Filter this material down to the lines that hold "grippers", copying each one.

▸ **Recorded data**:
>>>
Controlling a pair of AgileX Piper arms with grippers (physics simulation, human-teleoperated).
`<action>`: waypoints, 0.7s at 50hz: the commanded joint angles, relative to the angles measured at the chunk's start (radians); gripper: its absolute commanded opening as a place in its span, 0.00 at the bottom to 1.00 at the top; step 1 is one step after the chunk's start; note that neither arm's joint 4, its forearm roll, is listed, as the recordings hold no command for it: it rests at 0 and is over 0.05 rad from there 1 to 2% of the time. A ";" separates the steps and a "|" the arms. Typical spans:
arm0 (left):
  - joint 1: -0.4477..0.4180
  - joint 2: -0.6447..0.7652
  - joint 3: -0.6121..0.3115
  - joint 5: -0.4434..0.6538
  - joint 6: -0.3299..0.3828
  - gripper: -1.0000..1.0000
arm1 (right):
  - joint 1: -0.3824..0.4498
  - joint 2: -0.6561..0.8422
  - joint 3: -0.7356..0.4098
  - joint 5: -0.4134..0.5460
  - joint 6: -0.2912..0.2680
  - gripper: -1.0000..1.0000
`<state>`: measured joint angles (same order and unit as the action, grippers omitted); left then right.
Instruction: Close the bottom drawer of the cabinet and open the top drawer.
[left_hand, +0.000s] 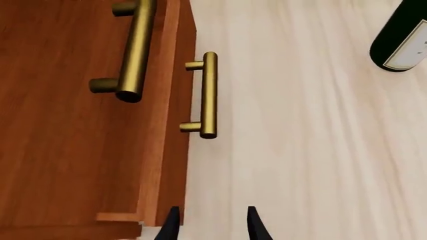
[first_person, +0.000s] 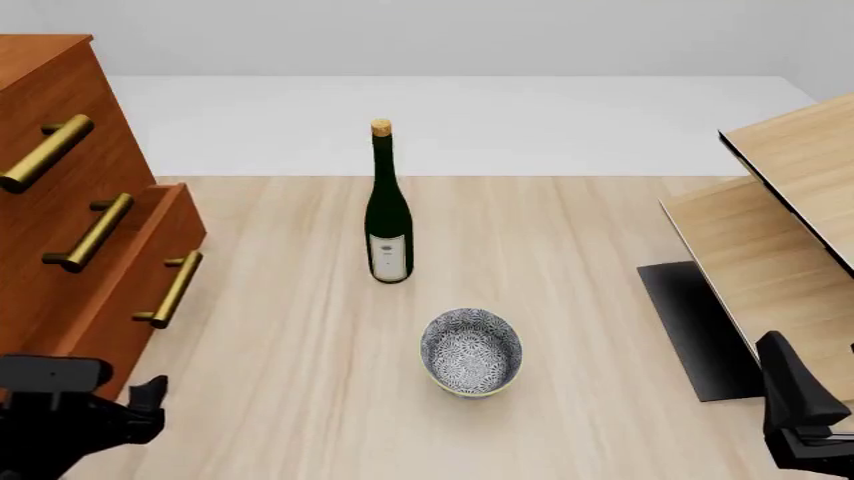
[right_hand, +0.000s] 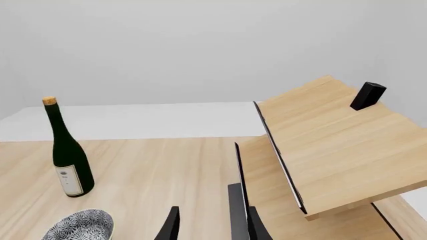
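Observation:
The cabinet (first_person: 54, 90) stands at the table's left edge. Its top drawer (first_person: 30, 120) sits flush, with its brass handle (first_person: 47, 152) slanting across it. The bottom drawer (first_person: 167, 225) is pulled out toward the table's middle, and its handle (first_person: 171, 288) (left_hand: 209, 95) points the same way. My left gripper (first_person: 150, 405) (left_hand: 213, 227) hovers open and empty, in front of the cabinet's near corner and short of that handle. My right gripper (first_person: 801, 400) (right_hand: 213, 227) stays at the near right, far from the cabinet, also open and holding nothing.
A dark green wine bottle (first_person: 388, 215) stands at mid-table, with a patterned bowl (first_person: 471, 350) in front of it. Pale plywood boards (first_person: 787, 200) and a black mat (first_person: 694, 325) fill the right side. The middle drawer's handle (first_person: 91, 232) shows above the bottom one.

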<state>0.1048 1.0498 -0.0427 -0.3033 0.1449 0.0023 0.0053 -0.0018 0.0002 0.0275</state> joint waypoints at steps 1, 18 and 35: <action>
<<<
▸ **Solved exercise**:
Controlling a pair of AgileX Piper arms with grippers (physics simulation, human-teleoperated).
`<state>`: measured joint angles (same order and unit as the action, grippers omitted); left then right.

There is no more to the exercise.